Crateras como a Ubehebe são o resultado dos vulcões Maar. Os vulcões Maar resultam de explosões de vapor e gás que ocorrem quando o magma quente atinge as águas subterrâneas. O magma aquece a água em vapor que aumenta a pressão até finalmente entrar em erupção e explodir através da terra acima. [9]

1 Castelo de Scotty

Uma das atrações mais populares do Parque Nacional do Vale da Morte é o Castelo de Scotty, uma vila espanhola de dois andares em Grapevine Canyon. Mas apesar do nome, não é um castelo nem pertence a um Scotty. Embora o homem que deu o nome ao local possa ter feito você acreditar de forma diferente.

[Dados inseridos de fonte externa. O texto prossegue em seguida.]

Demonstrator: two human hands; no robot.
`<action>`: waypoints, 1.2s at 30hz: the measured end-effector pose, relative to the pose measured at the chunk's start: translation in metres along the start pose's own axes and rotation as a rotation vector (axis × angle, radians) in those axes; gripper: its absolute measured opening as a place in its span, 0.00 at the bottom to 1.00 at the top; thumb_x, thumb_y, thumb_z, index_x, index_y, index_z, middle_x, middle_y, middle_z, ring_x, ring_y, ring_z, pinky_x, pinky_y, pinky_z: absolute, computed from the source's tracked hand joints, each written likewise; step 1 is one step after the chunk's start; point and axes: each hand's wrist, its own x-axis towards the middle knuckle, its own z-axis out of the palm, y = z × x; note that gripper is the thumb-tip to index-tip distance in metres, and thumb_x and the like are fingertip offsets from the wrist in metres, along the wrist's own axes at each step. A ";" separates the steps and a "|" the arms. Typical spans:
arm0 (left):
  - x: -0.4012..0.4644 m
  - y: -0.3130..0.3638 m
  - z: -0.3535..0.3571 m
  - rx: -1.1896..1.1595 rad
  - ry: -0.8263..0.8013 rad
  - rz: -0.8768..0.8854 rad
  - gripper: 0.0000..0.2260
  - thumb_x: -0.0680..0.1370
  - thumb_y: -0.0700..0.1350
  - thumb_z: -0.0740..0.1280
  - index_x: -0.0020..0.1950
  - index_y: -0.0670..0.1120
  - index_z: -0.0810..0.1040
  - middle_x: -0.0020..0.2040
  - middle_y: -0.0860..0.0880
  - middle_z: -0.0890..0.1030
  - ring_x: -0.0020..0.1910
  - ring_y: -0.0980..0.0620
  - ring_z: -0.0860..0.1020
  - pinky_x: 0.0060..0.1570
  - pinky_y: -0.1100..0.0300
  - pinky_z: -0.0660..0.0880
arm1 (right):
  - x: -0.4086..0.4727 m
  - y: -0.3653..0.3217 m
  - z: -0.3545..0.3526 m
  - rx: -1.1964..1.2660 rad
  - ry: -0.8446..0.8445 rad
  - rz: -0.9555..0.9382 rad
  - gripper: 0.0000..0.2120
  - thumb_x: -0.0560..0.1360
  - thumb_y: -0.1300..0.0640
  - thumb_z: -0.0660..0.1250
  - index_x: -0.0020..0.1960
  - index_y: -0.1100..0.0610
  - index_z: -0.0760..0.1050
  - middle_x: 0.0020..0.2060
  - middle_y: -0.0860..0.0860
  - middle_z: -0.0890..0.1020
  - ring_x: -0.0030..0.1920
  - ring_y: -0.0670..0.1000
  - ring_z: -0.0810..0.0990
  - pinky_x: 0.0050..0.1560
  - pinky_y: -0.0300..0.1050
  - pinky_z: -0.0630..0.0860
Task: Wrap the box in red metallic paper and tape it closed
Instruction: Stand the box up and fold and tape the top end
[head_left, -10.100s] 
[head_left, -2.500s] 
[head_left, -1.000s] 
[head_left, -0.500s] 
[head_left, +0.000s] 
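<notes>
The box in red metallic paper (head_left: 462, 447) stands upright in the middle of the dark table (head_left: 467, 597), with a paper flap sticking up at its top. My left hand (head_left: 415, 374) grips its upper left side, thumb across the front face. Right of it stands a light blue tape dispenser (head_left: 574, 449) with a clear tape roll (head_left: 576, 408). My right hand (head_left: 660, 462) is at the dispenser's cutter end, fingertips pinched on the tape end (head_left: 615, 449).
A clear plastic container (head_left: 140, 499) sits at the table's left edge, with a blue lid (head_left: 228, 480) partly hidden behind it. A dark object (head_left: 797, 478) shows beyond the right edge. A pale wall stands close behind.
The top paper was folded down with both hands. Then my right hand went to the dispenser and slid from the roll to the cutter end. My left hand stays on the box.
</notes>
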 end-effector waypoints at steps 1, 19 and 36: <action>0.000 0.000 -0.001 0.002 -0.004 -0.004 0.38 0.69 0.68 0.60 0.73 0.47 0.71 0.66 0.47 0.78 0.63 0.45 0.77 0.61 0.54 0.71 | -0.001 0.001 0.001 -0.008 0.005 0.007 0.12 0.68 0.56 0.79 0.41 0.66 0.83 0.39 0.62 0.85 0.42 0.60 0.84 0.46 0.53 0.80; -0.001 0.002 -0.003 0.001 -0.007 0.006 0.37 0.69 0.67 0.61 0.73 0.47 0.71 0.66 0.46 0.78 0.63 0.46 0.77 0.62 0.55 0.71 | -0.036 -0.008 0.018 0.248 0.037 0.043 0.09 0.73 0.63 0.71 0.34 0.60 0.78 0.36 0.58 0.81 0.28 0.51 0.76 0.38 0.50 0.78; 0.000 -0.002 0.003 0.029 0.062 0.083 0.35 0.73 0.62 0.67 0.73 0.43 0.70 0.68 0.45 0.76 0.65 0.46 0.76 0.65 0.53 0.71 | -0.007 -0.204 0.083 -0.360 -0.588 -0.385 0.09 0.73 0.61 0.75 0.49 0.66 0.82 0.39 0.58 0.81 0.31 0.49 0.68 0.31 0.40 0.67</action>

O edifício de 32.000 pés quadrados (2.972 metros quadrados) foi construído em 1927 por Albert Johnson, um rico executivo de seguros de Chicago. Albert era amigo de um homem chamado Walter E. Scott, um vigarista e traficante que se tornou famoso entre os habitantes locais devido às suas mentiras descaradas e à autopromoção. Embora Scotty morasse no “castelo”, o homem nunca financiou nem foi dono do lugar. Mas Scotty conseguiu convencer muitos outros disso. Tanto é verdade que Johnson teve que fazer um grande esforço para provar que ele, e não Scotty, era o dono da villa, quando muitas ex-vítimas da fraude de Scotty procuraram processar a propriedade. [10]

Em 2015, o castelo foi quase completamente destruído devido a uma enchente, já que o Vale da Morte recebeu chuvas equivalentes a um ano em uma única tarde. O castelo, agora propriedade do Serviço de Parques Nacionais, está sendo reformado com planos de reabri-lo à visitação.